Maladomini: The landscape was dotted with abandoned cities that served as shelters and hideouts for runaway petitioners, deserters, criminals, and lost creatures from other planes. Between cities, the layer was marked by surface mines, deforested areas, and clogged canals. Rivers were completely covered in sludge, and some areas contained sentient pieces of polluted matter that reached and grasped before dying from the toxic air. The few remaining forests were either in a state of rotting or spontaneously combusted. A black ichor exuded from all matter in the layer.

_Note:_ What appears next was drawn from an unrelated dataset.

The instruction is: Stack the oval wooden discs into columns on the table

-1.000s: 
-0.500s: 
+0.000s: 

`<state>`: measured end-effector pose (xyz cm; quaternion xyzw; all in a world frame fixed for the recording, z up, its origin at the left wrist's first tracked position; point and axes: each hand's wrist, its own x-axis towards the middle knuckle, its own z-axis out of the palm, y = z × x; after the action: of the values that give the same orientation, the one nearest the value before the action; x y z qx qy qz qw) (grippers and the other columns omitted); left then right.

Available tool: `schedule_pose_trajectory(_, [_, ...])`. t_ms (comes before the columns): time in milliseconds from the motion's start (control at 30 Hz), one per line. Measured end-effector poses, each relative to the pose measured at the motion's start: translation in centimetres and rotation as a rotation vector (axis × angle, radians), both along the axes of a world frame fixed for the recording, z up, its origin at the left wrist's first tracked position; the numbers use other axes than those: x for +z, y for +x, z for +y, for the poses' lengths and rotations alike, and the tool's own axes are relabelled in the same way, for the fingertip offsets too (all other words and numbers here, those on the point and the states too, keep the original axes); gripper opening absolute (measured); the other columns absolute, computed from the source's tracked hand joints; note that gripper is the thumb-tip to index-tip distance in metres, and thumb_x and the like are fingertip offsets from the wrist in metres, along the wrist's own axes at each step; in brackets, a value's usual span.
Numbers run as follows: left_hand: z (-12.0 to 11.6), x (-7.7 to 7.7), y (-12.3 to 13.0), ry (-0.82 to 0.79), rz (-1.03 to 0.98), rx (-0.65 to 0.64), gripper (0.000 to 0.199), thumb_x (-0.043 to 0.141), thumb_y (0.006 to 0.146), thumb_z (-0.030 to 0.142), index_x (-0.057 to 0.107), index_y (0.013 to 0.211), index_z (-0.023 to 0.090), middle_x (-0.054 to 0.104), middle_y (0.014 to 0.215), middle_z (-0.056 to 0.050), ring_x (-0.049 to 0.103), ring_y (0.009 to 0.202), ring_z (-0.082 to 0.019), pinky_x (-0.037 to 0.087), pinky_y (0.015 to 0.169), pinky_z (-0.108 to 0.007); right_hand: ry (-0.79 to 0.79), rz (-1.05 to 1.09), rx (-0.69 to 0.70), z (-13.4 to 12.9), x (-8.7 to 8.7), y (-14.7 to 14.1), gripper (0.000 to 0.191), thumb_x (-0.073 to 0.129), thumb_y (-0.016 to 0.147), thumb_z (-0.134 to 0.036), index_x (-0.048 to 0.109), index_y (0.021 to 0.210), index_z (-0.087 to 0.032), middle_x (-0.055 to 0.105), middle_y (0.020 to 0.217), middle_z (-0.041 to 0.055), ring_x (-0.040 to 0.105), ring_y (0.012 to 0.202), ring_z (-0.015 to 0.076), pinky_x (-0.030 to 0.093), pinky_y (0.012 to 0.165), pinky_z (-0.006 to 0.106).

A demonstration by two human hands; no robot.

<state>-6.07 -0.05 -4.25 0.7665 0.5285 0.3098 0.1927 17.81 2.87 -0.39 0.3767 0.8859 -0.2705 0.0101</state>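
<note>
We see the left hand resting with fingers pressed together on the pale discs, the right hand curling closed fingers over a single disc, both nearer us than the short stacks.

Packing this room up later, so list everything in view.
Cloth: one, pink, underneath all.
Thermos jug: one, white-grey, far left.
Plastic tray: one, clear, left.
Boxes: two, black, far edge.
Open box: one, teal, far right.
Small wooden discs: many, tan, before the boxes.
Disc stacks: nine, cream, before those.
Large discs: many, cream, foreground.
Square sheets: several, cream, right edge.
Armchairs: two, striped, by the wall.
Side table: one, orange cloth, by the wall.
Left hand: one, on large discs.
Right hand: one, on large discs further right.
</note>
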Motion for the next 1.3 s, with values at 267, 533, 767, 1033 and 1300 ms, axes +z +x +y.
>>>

Cania: The layer was marked by moving glaciers and icebergs that drifted as fast as a running person, constantly colliding with one another and with surrounding mountains of enormous sizes. Snow avalanches were common and violent. The weather was dominated by snow storms that howled with incessant winds. Thin layers of accumulated snow often hid deep crevasses that could engulf incautious explorers. The supernatural cold of Cania was substantially stronger than in Stygia, reaching temperatures of −60 °F (−51 °C), comparable to those in the Frostfell. It could quickly penetrate non magical clothing, freezing unprotected creatures within minutes and killing even those wearing gear designed to withstand cold temperatures in hours. Unsheltered creatures ran a constant risk of freezing to death. Preserved corpses were frequently uncovered after collisions between glaciers, while other glaciers seemed to hold unknown frozen creatures at their very centers. Some of the shapes within the ice suggested that they were archons or devas fighting unknown spined creatures, while others seemed like entire alien cities. The layer contained scattered laboratories and libraries within isolated citadels.
Nessus: The layer was a featureless plain with jagged edges that extended 2500 miles (4000 kilometers) from east to west and 1100 miles (1800 kilometers) from north to south, floating in an endless red void. The plains were scarred by chasms and ravines several thousand miles deep, and were frequently ravaged by fiery storm winds.